Now we can finally tell you: Zeena is in Japan! From Barcelona into the wide world! This is why this week we want to tell you a little more about Japanese culture and wine. 

 


Are you ready?

 

As you may know, wine is not a traditional Japanese drink, which is why it is sometimes a bit difficult to find a glass of wine (now we can finally find cans as well!). Its market share is small in comparison to other local alcoholic beverages or other more popular drinks such as beer. However, its popularity is increasing as the years go by.

 

One says that the Jesuit missionaries from Portugal introduced wine to Japan in the 16th century, but during the centuries that followed there is no sign of any wine making activity.

 

In the ancient Nihon-Shoki books, written in the 8th century, you can already find descriptions of what appears to be grapes, the koshu grapes, a typical Japanese grape variety, native to Europe, which is used to make today’s Japanese wines. It was introduced to Japan in the 7th century with the teachings of the Buddhists. Until the 14th century, grapes were only consumed as a fruit, as there was already the production of alcohol from rice, called sake, and they did not feel the need to produce another type of alcohol. 

 

If we travel back in time and go back four centuries, we see how after World War II Japan started picking up Western customs, which included a slow introduction of wine.

 

In the 90s low cost wines were beginning to become popular. It was called the “red white boom” with wines from Chile, Argentina and Australia. 

 

After the turn of the millennium, wine consumption became more and more popular, its expansion continued, especially in retail ( 80% of sales), but it also opened the doors for the catering sector.

 

Currently, despite the growth of wine consumption in Japan, its production is still very residual. Wines that are 100% produced in Japan are in the minority. The majority is produced from imported wines in bulk or imported must. The wine developed in Japan with the local materials is known as Nihon Wine and represents 13% of the total national production.

 

The national naming system is still quite vague and generic.

 

Until 2015, the wine was labeled as “Produced in Japan”, as long as it was fermented on the Japanese islands. These wines included those that were made from concentrated juice and imported musts. Since 2015 the legislation changed. Now there are two differentiations: 

 

  • National Wine (国産ワイン – vino kokusan ): which is the one known as wine produced in Japan, with imported raw materials (grapes, juice must)
  • Japanese wine (日本ワイン – vino nihon ) : wine produced in the Japanese territory, exclusively from grapes produced in Japan, 100% Japanese

 

​​Regional denominations do not exist yet.
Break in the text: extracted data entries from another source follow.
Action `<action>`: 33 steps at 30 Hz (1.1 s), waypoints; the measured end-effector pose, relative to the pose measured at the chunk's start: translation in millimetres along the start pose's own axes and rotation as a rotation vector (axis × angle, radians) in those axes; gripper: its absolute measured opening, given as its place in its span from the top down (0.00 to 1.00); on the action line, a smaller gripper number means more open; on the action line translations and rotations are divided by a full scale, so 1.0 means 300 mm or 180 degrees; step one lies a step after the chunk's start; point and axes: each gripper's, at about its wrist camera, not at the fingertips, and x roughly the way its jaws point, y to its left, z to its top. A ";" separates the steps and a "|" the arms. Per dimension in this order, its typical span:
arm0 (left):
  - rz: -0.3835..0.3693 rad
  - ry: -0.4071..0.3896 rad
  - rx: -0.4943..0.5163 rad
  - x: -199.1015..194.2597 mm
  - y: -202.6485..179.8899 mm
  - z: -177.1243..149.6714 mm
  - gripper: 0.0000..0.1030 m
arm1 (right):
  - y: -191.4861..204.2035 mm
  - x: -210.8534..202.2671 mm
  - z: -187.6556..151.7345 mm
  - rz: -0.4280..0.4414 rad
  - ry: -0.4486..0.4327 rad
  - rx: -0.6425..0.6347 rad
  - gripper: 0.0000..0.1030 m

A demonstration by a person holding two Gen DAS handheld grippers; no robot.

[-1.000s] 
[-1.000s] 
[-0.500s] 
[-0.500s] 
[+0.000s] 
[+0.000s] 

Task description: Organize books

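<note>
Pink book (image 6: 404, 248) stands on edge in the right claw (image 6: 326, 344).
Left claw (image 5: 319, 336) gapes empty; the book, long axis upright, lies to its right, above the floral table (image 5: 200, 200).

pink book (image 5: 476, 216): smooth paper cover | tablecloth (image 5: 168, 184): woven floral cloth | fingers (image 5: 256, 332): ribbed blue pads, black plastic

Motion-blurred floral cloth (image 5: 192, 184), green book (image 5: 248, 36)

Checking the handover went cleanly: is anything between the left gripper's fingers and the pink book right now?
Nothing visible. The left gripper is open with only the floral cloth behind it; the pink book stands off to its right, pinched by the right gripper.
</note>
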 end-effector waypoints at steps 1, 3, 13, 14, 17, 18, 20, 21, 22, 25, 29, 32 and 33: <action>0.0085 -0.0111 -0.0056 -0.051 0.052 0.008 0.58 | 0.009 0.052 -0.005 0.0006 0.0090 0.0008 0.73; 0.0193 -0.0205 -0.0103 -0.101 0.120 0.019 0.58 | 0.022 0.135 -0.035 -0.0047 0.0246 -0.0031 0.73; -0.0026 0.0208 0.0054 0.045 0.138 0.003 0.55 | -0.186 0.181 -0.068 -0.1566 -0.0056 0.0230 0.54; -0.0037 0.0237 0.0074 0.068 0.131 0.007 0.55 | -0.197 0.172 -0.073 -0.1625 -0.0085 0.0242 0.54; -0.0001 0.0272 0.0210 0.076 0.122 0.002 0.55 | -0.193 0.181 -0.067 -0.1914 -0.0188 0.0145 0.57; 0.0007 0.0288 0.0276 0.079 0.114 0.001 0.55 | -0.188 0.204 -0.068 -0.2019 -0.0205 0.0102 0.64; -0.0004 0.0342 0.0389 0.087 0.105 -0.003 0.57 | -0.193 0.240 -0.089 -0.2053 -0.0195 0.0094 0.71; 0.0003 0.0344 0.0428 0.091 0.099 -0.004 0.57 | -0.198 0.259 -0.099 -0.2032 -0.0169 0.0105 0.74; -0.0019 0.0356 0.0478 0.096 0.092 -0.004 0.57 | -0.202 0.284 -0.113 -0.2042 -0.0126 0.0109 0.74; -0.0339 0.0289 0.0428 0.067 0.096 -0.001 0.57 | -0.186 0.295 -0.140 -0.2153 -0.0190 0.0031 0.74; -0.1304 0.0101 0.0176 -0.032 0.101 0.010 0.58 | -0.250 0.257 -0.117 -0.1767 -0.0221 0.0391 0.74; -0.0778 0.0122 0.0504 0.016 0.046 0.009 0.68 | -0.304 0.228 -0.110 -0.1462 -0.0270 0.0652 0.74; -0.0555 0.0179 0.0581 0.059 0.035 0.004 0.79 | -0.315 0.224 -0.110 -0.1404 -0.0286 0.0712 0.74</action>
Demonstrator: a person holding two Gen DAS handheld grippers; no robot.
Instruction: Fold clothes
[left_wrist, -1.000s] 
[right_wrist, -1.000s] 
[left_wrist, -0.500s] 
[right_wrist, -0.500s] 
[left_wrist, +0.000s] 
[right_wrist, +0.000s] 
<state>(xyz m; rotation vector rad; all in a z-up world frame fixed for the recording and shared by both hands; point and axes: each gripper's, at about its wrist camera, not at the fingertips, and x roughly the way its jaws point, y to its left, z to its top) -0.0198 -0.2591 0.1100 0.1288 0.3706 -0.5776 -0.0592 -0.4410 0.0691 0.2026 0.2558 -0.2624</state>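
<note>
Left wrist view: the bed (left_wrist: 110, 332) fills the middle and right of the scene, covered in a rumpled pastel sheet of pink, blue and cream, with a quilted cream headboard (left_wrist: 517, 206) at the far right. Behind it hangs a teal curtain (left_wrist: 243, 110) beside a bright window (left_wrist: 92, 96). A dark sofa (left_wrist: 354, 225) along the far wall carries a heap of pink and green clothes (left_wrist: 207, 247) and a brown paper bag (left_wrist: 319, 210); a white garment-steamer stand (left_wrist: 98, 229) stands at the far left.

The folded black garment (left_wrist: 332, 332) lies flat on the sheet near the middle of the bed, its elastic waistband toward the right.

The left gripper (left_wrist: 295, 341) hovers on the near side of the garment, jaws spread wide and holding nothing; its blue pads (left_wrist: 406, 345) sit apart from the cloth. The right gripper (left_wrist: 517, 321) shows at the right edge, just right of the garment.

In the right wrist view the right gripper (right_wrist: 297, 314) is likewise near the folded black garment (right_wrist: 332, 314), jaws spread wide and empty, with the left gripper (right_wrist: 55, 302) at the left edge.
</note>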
However, given the growing success, producer associations are working to establish wine interest areas.

The popularity has increased thanks to the incorporation of Spanish restaurants throughout the country, as well as different promotional activities that have been initiated from Spain to encourage Japan to consume wine.

According to ICEX, Japanese imports of still, sparkling and fortified wine reached a total volume of 256,155 kiloliters in 2020. Of this total, 85.9% were still wine, 13.8% sparkling wine and 0.2% fortified wine. These kiloliters were worth 166,251 million yen (1,364 million euros).

And now, thanks to Selesta, we are incorporating wine in cans, thanks to Zeena. As you may well know, Japan is the paradise of the can. An infinity of products are consumed in cans (they really know), and although we have not been the first wine in the 250ml format, we are in the 187ml format.

So now you know, if you are from Japan or are thinking of planning a trip there, enjoy your Zeena. Cheers!